Friday, February 19, 2010

On painting

In Stephen King's book On Writing he says that if you want to be a writer you need to "read a lot and write a lot"- he says that if you can't or won't take the time to do these two things then you can't expect to write well. I'd say that's true.

As someone who draws and paints (though not as much as they used to) I'd also say that the same applies to drawing and painting: you've got to sketch and paint and you've got to look at other painting, past and current, so you know what else is out there.

I always made pictures, but it wasn't until high school that I spent any time studying art history and even then, not a lot of time. Production dropped off a great deal after high school, for reasons that I didn't notice at the time.

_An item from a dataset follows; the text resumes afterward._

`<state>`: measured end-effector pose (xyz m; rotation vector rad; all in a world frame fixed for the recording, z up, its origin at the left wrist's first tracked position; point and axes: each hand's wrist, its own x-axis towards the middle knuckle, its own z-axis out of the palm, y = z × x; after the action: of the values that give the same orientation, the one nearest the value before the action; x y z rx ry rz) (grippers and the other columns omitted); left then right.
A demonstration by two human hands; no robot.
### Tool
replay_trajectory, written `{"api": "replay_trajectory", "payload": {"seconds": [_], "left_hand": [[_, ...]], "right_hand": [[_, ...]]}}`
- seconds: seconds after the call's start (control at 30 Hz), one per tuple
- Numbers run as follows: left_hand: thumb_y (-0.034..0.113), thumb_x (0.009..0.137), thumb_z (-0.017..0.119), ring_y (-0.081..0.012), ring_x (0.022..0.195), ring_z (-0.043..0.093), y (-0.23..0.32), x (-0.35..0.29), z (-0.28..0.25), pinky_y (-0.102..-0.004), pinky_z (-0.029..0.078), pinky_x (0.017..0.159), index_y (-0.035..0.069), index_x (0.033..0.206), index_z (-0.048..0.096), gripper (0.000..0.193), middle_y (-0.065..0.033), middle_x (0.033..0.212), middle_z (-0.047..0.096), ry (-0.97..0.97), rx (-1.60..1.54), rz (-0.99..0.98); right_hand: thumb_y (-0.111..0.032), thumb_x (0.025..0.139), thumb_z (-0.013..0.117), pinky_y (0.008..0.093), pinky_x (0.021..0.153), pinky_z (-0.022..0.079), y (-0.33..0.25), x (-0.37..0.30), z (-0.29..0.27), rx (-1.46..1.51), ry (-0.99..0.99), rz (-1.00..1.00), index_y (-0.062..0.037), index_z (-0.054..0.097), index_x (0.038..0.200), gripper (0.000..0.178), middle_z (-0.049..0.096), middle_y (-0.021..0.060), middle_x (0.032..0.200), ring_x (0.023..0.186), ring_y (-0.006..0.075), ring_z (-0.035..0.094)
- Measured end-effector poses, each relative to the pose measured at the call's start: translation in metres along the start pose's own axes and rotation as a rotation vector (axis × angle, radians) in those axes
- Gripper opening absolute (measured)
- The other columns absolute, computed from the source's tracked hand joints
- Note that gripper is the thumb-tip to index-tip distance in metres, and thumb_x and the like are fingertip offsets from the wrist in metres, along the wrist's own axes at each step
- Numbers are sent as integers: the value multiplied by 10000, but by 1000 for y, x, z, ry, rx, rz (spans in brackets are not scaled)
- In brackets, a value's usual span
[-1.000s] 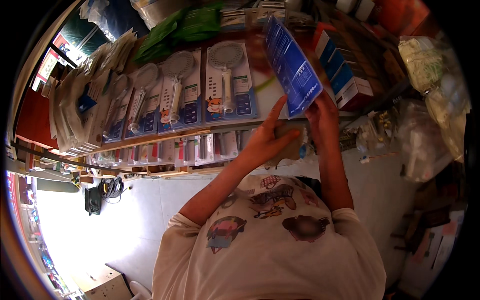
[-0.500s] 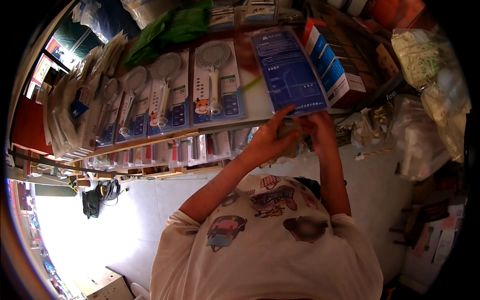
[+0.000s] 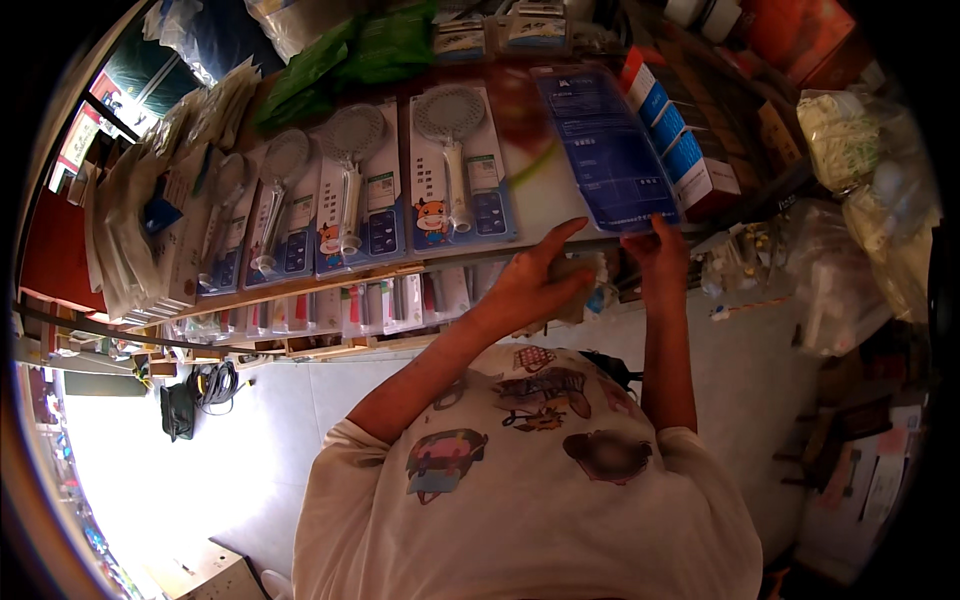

Looking back I can see why. I spent too much time thinking about pictures- what would make the perfect picture, what would make a picture "timeless" and not "dated", Ayn Rand's theory of art (I became very nervous that the paintings I made would not meet that standard and were not good enough), and lastly, and probably most importantly, I'd lost my audience. In high school, I got a lot of support from the other kids and a lot of attention. If I drew a picture one night after school, within two days a lot of people would've seen it and said something.

I read Kristin Hersh say that music isn't meant to be performed in a closet, it needs to be heard and it has to go out into the world. After high school I'd still make paintings but they'd go straight to my closet, and then when my closet was full they'd go to my parents' attic.

After a while you don't want to paint. What's the point?

I've always made pictures for my own enjoyment. I like making them and I love looking at them afterward. But I have to admit, I enjoyed having other people look at them. I like the idea that they were out there, walking around, living a life of their own.

So lately I've been trying to get back into painting. Many times over the past few years I've re-started. First I do some sketches that come out horrible and I want to stop and watch TV instead. I keep going and the sketches get better. Then I do a watercolor that comes out really well and it goes into an oaktag folder along with other watercolors that I did and I have another vacation.

I know now I've got to make some brand new paintings, both watercolor and oil, with the intention of exhibiting them somewhere. I live in a town with a big art scene (which I know nothing about as of yet) and there are plenty of galleries. Plus there are thousands of things to do on the internet; I just need to be creative and think a little.

There's just one other problem. It's another of the main reasons that I don't make as many pictures. I'm discouraged by a lot of the art I do see.

My pictures have always been realistic- recognizable images, people and places made to look the way I want them to look. So many of the paintings I see in art books and magazines are just shapes and colors. Here's where I sound like an old lady writing to Miss Manners- "I must be hopelessly out-of-date, but is this the way things are done now?"

I know it isn't cool to make representational art. "It's boring. I've seen this already. It's already been done." is what certain people say. And I don't mind going against the current views on artwork but I have to say, it really is discouraging to look at what the art world is holding up as "real art" these days. I don't se how people can be impressed by, say, Jackson Pollack, or what's-his-name with the paintings that are just one blue square with a little white around the edge. When I read people praising that in art history books I can't believe it. They can't really be being genuine- how can they talk about it as if it is anything related to art? How are they impressed by it? Are they, really?